The number of abortions performed on unborn babies with cleft lip and palate has increased 150% since 2011, in England & Wales.
The new figures, released in response to a parliamentary question by pro-life MP Fiona Bruce, revealed that there were 10 terminations for those with the condition in 2011 with the figure rising to 25 in 2018 – representing a 150% increase.
The data also found that there had been a total of 223 abortions on unborn babies with cleft lip over the last 10 years.
However, the figures are likely to be even higher as abortions for cleft lip are routinely under-reported.
In 2013, findings from a European register revealed that abortions for cleft lip and palate can be over ten times more common than what is being reported.
Eurocat, which was set up to register congenital abnormalities across 23 countries, found that 157 unborn babies, with the condition, were aborted in England and Wales between 2006 and 2010.
The Department of Health only recorded 14 such abortions, during that time, but admitted in a 2014 report that some disability abortions had been wrongly recorded.
Joan Morris, national coordinator for Eurocat and professor of medical statistics at Queen Mary, University of London, said the group also found the number of babies aborted in 2010 for Down’s Syndrome was double that recorded officially – 886 compared to 482.
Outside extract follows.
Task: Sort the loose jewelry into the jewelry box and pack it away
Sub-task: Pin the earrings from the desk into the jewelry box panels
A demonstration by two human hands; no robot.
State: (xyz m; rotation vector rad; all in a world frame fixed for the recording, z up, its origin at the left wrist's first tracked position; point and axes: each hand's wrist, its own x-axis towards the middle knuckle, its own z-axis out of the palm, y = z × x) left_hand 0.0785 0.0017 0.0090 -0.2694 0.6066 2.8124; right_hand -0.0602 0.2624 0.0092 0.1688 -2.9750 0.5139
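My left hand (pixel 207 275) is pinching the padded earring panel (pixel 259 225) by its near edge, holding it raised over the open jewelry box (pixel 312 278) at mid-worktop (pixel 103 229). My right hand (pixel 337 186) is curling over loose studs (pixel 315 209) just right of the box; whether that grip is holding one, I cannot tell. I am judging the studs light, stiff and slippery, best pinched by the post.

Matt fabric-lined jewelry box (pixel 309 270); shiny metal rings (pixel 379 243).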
She told The Sunday Times: “Babies are aborted for Down’s and they still don’t put that on the abortion form, so if they can’t do it for Down’s, why would they put cleft lip?”
Currently, abortion is available up to birth in England, Wales and Scotland if the baby has a disability, including Down’s syndrome, cleft lip and club foot whereas if the baby does not have a condition, there is a 24-week time limit.
A 24-year-old woman with Down’s syndrome has now launched a landmark case against the UK Government over the discriminatory abortion law that singles out people like her.
Heidi Crowter has joined with Cheryl Bilsborrow, whose two-year-old son Hector has Down’s syndrome, to bring forward the case.
Heidi Crowter, who has the condition and is getting married this summer, told the BBC’s Victoria Derbyshire programme she is challenging the current law because it is “deeply offensive” and makes her feel “unloved and unwanted”.
Cheryl told the BBC that the current law was “downright discrimination” and disclosed how she felt “pressured to terminate”, saying she was offered an abortion at full term, just three days before giving birth to Hector.
Cheryl recalled a medical professional saying: “You do know we still terminate babies with Down’s syndrome at 38 weeks?.”
Mothers whose children were born with a cleft lip and palate have recently spoken out in horror that the proposed abortion framework that the Conservative Government is contemplating imposing on Northern Ireland will allow babies with the condition to be aborted up to birth.
Last year, in the absence of a functioning Stormont Assembly, politicians in Westminster voted to impose an extreme abortion regime on Northern Ireland which would also allow abortion for disability up to birth.
Terri Thomas told Right To Life UK: “To read that some people [in Northern Ireland] may now consider a termination simply because of a cleft lip or palate is so upsetting”.
Another mother, with a similar experience to Terri, was distraught and heart-broken when she heard that the proposed change in the law would mean that unborn babies could be aborted just because they had a cleft lip and palate.
Over 1,600 people with Down’s syndrome and their families have signed an open letter urging the UK Prime Minister Boris Johnson not to introduce abortion up to birth for babies with the condition in Northern Ireland.
The United Nations’ Committee on the Rights of Persons with Disabilities’ concluding observations on the initial report of the United Kingdom of Great Britain and Northern Ireland made a key recommendation that the UK change its abortion law on disability so that it does not single out babies with disabilities. However, the Government has decided to ignore this recommendation.
The Disability Rights Commission (now the Equality and Human Rights Commission) has said that this aspect of the Abortion Act “is offensive to many people; it reinforces negative stereotypes of disability…[and] is incompatible with valuing disability and non-disability equally”.
The 2013 Parliamentary Inquiry into Abortion for Disability found the vast majority of those who gave evidence believed allowing abortion up to birth on the grounds of disability is discriminatory, contrary to the spirit of the Equality Act 2010 and that it affects wider public attitudes towards discrimination. The Inquiry recommended Parliament reviews the question of allowing abortion on the grounds of disability and should consider repealing section 1(1)(d) of the Abortion Act which allows for it.
Disabled peer Lord Shinkwin has previously had a Bill in the House of Lords that would have repealed section 1(1)(d) of the Abortion Act – the Bill was undefeated but unfortunately ran out of time. Lord Shinkwin’s Bill was supported by Disability Rights UK.